◆ Task item: Your task is to copy the stretch of lines in the records below that begins with the line containing "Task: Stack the" and ends with the line containing "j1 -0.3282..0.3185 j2", exactly as written, with nothing added.

◆ Exercise input:
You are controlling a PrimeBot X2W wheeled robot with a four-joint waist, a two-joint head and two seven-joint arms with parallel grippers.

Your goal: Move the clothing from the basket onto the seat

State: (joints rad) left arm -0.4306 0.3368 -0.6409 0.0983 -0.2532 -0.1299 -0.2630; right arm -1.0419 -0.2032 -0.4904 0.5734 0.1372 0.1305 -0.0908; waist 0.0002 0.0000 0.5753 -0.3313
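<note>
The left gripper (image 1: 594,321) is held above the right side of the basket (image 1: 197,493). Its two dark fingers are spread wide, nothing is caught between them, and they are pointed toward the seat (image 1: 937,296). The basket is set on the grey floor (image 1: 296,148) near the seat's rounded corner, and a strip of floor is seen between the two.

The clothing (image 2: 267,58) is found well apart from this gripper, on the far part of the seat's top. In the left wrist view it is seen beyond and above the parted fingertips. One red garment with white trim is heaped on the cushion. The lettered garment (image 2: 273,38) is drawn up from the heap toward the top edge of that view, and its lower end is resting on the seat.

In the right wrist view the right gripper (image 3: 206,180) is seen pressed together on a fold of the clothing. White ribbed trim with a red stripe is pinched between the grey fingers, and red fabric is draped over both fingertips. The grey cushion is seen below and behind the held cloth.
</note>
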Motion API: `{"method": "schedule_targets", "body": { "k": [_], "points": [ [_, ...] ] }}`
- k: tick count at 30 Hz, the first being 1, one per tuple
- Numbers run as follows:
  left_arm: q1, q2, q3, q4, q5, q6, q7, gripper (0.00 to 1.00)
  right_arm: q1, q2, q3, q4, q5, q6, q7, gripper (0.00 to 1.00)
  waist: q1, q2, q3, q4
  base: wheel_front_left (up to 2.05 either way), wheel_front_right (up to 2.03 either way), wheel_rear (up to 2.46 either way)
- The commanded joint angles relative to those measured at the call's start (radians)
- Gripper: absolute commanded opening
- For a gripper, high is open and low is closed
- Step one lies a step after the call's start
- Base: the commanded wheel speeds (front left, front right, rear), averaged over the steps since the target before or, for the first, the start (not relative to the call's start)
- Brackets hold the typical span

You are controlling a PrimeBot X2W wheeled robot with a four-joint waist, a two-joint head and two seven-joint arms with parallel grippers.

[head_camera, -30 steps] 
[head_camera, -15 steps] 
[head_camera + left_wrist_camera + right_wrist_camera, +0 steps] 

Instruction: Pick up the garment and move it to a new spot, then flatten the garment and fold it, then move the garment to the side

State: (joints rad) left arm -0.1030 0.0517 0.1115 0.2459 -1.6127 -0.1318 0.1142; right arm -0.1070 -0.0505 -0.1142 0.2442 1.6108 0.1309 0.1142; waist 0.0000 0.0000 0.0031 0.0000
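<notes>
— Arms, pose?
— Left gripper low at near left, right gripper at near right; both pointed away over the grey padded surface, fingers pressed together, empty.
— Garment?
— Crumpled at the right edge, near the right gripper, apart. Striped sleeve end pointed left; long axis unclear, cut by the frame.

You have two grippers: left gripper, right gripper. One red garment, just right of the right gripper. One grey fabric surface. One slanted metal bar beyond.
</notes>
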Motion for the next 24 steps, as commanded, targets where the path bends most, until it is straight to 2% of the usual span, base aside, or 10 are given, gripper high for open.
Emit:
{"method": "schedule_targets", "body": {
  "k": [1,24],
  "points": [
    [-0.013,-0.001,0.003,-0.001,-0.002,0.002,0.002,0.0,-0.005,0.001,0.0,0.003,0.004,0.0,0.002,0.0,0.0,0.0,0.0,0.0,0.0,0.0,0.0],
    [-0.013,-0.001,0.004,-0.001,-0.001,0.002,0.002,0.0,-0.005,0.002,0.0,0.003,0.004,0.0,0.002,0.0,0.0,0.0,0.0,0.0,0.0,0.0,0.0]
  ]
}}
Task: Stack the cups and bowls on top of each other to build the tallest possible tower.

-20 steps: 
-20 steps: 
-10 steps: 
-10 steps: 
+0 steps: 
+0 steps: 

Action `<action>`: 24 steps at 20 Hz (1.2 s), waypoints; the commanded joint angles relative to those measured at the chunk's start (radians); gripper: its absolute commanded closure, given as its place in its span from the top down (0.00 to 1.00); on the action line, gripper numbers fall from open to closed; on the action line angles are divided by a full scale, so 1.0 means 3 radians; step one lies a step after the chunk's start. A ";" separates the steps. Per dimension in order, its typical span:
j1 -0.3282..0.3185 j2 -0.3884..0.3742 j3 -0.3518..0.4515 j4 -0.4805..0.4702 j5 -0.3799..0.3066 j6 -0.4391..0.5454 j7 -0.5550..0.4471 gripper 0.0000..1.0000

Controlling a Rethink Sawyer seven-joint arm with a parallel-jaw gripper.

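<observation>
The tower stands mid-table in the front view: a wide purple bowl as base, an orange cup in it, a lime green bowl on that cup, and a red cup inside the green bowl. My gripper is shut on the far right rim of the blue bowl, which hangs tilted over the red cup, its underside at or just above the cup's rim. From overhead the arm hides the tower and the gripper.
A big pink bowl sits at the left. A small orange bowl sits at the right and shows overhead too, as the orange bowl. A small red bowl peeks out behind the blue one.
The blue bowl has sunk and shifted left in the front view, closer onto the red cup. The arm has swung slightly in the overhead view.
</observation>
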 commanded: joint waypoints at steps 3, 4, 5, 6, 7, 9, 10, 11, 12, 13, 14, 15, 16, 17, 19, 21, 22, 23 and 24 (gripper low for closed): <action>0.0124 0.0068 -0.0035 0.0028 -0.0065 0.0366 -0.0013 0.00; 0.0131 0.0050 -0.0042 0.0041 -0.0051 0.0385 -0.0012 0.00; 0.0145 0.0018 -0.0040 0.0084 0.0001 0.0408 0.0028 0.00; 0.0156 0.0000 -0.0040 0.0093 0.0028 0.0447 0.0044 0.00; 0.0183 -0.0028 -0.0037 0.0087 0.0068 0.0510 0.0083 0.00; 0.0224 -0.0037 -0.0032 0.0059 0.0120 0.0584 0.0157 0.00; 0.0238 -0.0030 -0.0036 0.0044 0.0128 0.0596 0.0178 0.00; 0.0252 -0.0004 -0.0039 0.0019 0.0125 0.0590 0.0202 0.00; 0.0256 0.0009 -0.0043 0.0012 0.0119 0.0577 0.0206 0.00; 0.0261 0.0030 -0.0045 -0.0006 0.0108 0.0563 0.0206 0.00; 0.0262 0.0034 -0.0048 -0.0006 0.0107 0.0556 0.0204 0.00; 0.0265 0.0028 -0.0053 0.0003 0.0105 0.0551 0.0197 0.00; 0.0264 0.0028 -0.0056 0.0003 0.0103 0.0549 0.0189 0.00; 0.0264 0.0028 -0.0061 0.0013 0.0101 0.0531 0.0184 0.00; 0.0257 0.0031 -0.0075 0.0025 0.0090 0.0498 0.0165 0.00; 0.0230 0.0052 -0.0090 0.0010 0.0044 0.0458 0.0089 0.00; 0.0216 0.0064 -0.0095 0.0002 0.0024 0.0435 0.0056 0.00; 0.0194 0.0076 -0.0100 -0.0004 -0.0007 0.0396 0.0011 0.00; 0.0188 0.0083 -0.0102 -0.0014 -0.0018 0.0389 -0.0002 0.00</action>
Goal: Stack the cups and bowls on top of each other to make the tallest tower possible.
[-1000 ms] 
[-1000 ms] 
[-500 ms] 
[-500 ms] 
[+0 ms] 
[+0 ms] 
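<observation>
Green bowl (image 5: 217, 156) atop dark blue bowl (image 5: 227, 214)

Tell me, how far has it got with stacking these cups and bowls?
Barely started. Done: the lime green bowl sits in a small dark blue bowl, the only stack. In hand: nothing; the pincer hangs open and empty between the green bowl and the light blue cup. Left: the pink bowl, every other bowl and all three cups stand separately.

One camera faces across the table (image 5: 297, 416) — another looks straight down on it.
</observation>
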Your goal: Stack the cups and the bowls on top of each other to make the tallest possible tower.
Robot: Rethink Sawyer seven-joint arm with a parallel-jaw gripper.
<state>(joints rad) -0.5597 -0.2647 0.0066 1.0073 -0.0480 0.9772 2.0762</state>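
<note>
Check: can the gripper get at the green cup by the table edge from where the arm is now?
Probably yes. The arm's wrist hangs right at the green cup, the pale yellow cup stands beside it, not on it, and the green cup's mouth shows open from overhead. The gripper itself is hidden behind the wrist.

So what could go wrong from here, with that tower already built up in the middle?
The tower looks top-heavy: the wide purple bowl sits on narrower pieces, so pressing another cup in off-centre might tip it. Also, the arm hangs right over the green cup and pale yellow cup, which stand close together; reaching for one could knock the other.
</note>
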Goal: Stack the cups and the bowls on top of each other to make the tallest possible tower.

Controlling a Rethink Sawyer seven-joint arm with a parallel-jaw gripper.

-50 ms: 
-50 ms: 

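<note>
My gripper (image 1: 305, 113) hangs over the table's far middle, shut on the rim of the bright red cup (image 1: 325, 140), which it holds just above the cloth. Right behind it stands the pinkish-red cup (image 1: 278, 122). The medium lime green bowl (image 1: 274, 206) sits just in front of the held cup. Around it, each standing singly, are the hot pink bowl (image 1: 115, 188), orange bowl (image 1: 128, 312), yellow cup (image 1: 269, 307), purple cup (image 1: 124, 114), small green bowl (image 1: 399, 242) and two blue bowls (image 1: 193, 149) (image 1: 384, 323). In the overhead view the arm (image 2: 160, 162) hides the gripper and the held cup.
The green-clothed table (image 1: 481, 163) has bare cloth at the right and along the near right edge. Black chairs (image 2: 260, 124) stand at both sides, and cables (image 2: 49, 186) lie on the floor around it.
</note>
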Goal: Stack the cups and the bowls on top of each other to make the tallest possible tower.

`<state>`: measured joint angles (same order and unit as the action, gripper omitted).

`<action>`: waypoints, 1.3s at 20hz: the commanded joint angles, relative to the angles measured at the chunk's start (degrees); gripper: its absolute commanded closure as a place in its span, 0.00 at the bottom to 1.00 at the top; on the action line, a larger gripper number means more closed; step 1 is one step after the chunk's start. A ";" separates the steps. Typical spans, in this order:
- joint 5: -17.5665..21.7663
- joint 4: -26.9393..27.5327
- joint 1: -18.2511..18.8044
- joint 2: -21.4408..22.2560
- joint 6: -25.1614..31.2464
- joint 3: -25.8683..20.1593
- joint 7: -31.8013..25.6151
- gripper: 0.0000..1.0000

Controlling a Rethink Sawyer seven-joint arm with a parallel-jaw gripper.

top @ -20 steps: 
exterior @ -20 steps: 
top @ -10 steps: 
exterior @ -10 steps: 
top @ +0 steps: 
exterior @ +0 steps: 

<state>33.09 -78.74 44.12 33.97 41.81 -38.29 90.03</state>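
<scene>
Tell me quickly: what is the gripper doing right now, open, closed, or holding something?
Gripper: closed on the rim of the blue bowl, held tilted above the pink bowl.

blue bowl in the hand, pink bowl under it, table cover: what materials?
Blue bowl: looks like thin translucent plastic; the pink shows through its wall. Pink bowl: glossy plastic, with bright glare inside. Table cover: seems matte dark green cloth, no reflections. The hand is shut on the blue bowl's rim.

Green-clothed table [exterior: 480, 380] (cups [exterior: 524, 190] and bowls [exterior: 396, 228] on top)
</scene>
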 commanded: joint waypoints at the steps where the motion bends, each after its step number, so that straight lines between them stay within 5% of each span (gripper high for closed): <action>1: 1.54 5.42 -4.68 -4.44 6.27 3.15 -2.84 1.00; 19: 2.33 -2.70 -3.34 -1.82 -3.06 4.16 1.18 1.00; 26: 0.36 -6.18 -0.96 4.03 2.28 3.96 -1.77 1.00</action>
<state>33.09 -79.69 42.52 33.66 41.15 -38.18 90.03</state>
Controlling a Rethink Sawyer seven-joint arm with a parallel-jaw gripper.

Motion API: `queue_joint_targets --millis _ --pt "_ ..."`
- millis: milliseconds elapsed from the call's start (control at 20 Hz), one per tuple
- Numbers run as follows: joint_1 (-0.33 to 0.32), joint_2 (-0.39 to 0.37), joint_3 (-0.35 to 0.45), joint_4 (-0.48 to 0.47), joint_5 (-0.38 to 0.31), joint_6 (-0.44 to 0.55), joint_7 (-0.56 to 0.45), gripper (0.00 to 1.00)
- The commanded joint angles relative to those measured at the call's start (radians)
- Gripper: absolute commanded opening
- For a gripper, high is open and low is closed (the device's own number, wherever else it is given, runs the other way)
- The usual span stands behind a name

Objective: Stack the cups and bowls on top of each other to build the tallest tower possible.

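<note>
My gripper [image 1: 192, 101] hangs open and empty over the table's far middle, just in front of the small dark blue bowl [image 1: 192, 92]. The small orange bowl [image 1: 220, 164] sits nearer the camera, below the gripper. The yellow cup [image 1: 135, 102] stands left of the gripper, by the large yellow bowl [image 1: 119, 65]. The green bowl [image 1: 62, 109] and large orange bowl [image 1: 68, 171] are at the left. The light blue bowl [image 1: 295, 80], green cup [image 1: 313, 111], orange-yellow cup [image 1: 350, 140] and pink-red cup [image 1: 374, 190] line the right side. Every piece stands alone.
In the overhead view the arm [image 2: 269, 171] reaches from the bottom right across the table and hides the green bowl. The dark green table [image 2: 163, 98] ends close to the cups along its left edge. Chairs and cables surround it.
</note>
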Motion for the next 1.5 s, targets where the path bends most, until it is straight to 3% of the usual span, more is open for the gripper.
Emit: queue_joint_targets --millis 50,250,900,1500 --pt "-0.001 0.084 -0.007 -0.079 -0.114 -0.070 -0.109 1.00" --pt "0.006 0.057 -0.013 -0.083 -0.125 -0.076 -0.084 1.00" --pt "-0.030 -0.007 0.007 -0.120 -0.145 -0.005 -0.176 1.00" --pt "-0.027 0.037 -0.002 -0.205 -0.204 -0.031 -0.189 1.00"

◆ Task solution:
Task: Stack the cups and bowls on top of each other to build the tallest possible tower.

-20 steps: 
-20 steps: 
-10 steps: 
-10 steps: 
+0 steps: 
+0 steps: 

Action `<action>`: 24 steps at 20 Hz (1.2 s), waypoints; the commanded joint angles relative to those measured at the chunk's start (radians); gripper: its absolute commanded closure, given as its place in its span from the top down (0.00 to 1.00); on the action line, gripper numbers fall from open to closed; on the action line angles are divided by a full scale, so 1.0 means 3 radians; step one lies a step after the chunk's start. A ";" separates the steps. Per dimension in order, its typical span:
j1 -0.3282..0.3185 j2 -0.3884..0.3742 j3 -0.3518..0.4515 j4 -0.4805..0.4702 j5 -0.3799..0.3066 j6 -0.4391..0.5454 j7 -0.5550..0.4471 gripper 0.0000..1.0000

With that, the answer is done.